■ WHAT THE TASK ASKS
The response must be the exact lines from the one that contains "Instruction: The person" through the end of the material, with no pictures and no additional lines.

■ DATASET ENTRIES

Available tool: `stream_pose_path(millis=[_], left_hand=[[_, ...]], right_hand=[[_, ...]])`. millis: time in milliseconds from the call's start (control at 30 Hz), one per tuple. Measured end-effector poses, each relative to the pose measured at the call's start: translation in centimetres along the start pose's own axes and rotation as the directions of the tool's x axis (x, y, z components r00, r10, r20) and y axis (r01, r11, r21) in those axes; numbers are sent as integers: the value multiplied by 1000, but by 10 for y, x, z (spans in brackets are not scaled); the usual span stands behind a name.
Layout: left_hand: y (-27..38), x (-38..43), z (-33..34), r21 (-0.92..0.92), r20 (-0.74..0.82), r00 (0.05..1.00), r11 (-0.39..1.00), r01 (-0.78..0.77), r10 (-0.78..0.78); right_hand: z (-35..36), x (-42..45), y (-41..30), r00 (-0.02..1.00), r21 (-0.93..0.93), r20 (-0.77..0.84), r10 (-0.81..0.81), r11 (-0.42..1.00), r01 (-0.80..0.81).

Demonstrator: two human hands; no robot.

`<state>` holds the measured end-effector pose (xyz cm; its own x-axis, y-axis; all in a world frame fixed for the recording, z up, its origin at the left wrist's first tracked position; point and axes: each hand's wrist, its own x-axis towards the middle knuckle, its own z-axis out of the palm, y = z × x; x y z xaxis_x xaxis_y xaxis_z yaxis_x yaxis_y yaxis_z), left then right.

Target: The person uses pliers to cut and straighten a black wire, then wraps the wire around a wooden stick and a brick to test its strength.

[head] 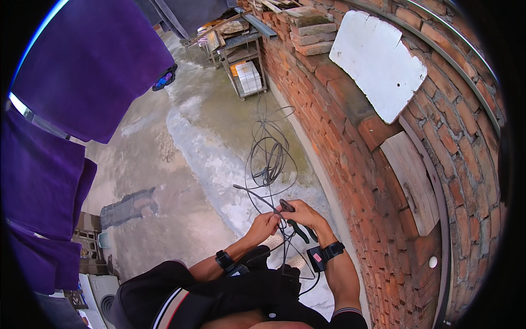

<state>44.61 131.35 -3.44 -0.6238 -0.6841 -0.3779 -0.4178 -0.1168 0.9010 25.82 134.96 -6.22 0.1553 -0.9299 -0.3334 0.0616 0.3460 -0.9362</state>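
Note:
My left hand (261, 227) is closed on a strand of black cable (257, 192) in front of my body. Close beside it on the right, my right hand (303, 214) holds pliers (299, 231) with dark green handles, their dark jaws pointing up and left past my fingers. The fingertips of both hands nearly meet at the cable. Loose loops of the same cable hang down below the hands towards my lap. Ahead of them lies a tangled coil of cable (269, 164) over the concrete floor. Exactly how the fingers grip the strand is partly hidden.
A brick wall (341, 164) runs along the right, with a white board (378, 61) and a wooden plank (411, 181) on its ledge. Farther ahead stands a metal rack (240, 61) holding boxes and scrap. Purple cloths (94, 61) hang at the left, above an outdoor air-conditioner unit (96, 294).

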Motion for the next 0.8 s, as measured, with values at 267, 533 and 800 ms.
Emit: stream_pose_path(millis=[267, 533, 800], left_hand=[[-3, 1, 0, 55, -10, 1000, 998, -14, 15], [-4, 9, 26, -108, 7, 1000, 994, 28, -27], [-14, 30, 45, -286, -10, 1000, 958, -9, 6]], right_hand=[[0, -3, 13, 932, 421, -347, 106, 905, 54], [-32, -135, 52, 753, 358, -610, 245, 934, -14], [3, -289, 122, 611, 200, -756, 234, 972, -125]])
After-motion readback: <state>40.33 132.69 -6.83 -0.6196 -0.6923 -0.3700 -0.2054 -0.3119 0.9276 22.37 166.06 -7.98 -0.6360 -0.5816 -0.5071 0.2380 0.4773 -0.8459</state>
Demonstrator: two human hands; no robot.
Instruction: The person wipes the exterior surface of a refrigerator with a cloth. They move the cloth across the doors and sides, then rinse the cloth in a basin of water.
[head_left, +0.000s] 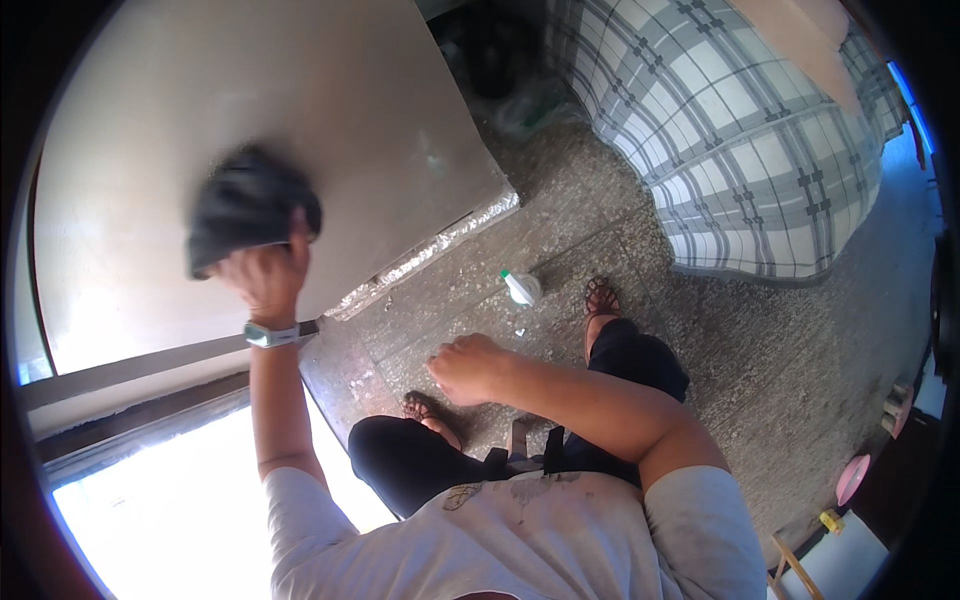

■ THE ANSWER
Instruction: The person wipes the exterior surface of a refrigerator with a cloth. They move the cloth across the doors and sides, then rinse the cloth in a basin of water.
[head_left, +0.000s] 

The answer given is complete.